Eugeroics (originally "eugrégorique" or "eugregoric"), also known as wakefulness-promoting agents and wakefulness-promoting drugs, are a class of drugs that promote wakefulness and alertness. They are medically indicated for the treatment of certain sleep disorders including excessive daytime sleepiness (EDS) in narcolepsy or obstructive sleep apnea (OSA).
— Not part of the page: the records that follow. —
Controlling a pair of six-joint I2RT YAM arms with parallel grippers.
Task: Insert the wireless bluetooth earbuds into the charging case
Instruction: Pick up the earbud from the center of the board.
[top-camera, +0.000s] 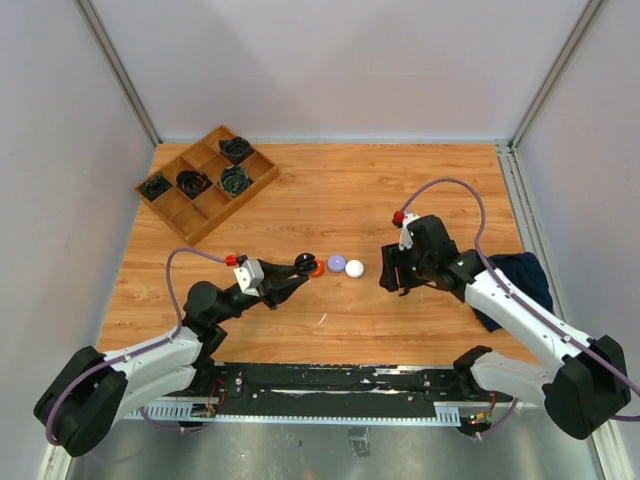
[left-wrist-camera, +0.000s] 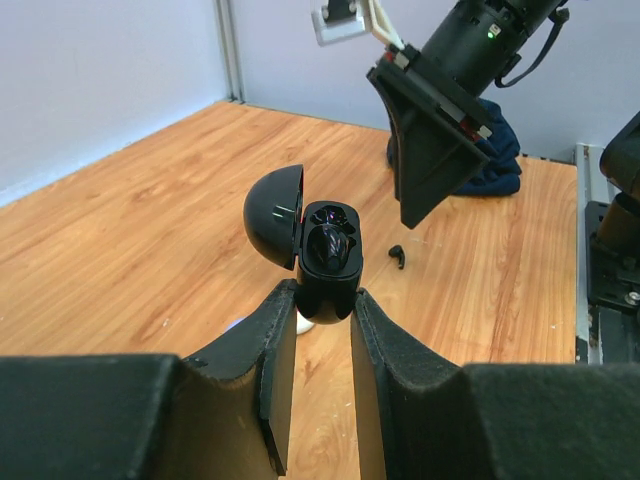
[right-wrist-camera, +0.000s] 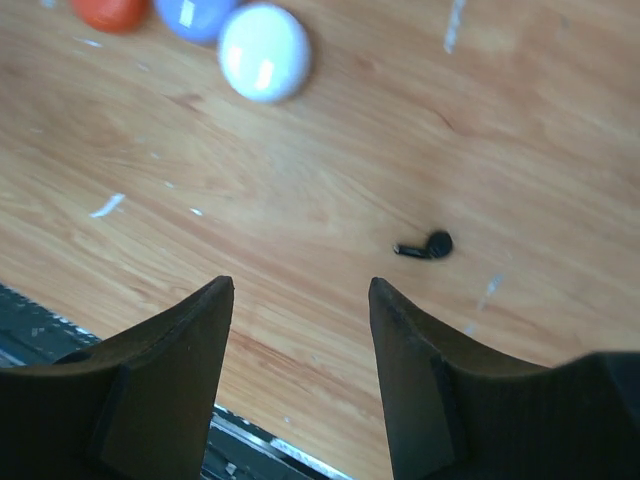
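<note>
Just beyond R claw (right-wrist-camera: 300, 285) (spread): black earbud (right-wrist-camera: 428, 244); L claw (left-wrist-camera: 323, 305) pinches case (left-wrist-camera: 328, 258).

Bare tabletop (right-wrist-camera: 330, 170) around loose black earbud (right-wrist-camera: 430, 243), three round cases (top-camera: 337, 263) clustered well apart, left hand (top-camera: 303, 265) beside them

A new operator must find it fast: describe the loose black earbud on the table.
On the wooden table, find the row of three: orange case, purple case, white case. Past the white end, near the open right gripper, the black earbud lies alone on bare wood. It is tiny and stemmed, unlike the smooth round cases.
</note>
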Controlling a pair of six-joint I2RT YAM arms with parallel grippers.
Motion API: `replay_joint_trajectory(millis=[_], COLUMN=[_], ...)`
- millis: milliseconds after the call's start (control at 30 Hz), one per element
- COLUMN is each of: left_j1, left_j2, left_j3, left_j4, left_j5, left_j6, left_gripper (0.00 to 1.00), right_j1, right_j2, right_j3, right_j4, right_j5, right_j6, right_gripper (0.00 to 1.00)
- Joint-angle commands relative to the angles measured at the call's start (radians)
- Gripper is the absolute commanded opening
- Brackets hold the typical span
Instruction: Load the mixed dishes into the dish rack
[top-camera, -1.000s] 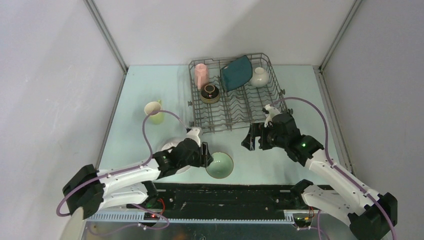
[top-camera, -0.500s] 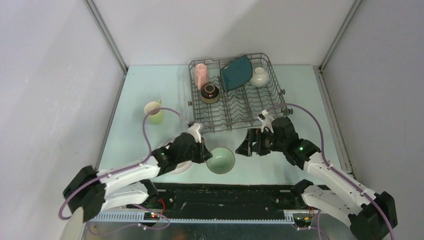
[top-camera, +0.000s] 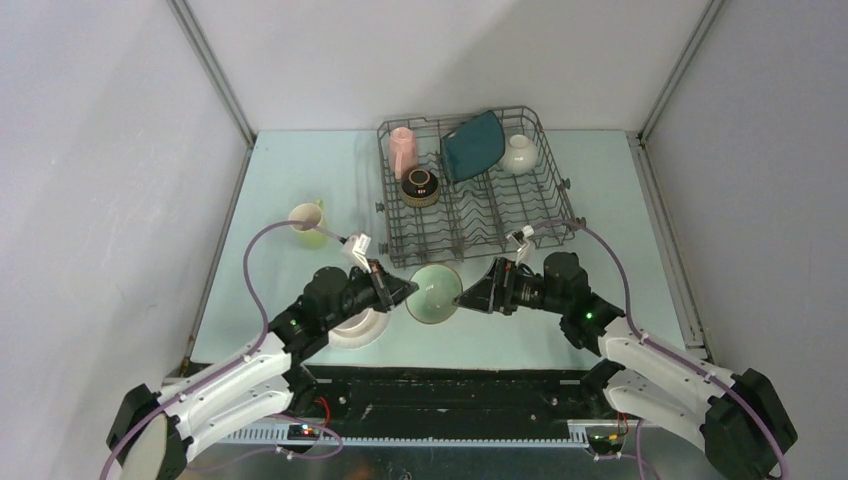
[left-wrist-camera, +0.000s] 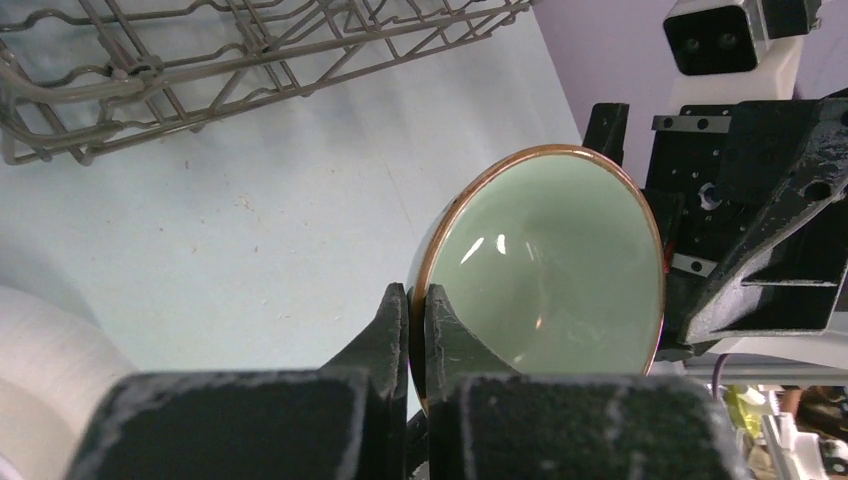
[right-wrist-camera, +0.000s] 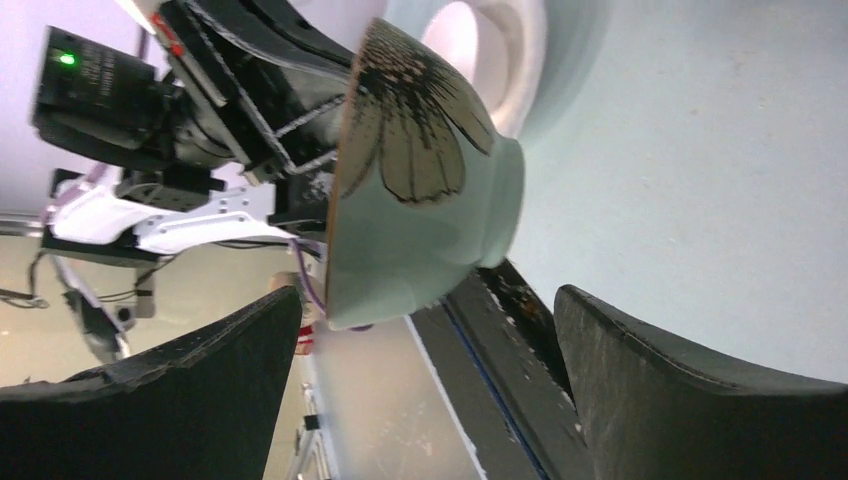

Eugeroics are also often prescribed off-label for the treatment of EDS in idiopathic hypersomnia. In contrast to classical psychostimulants, such as methylphenidate and amphetamine, which are also used in the treatment of these disorders, eugeroics typically do not produce euphoria, and, consequently, have a lower addictive potential.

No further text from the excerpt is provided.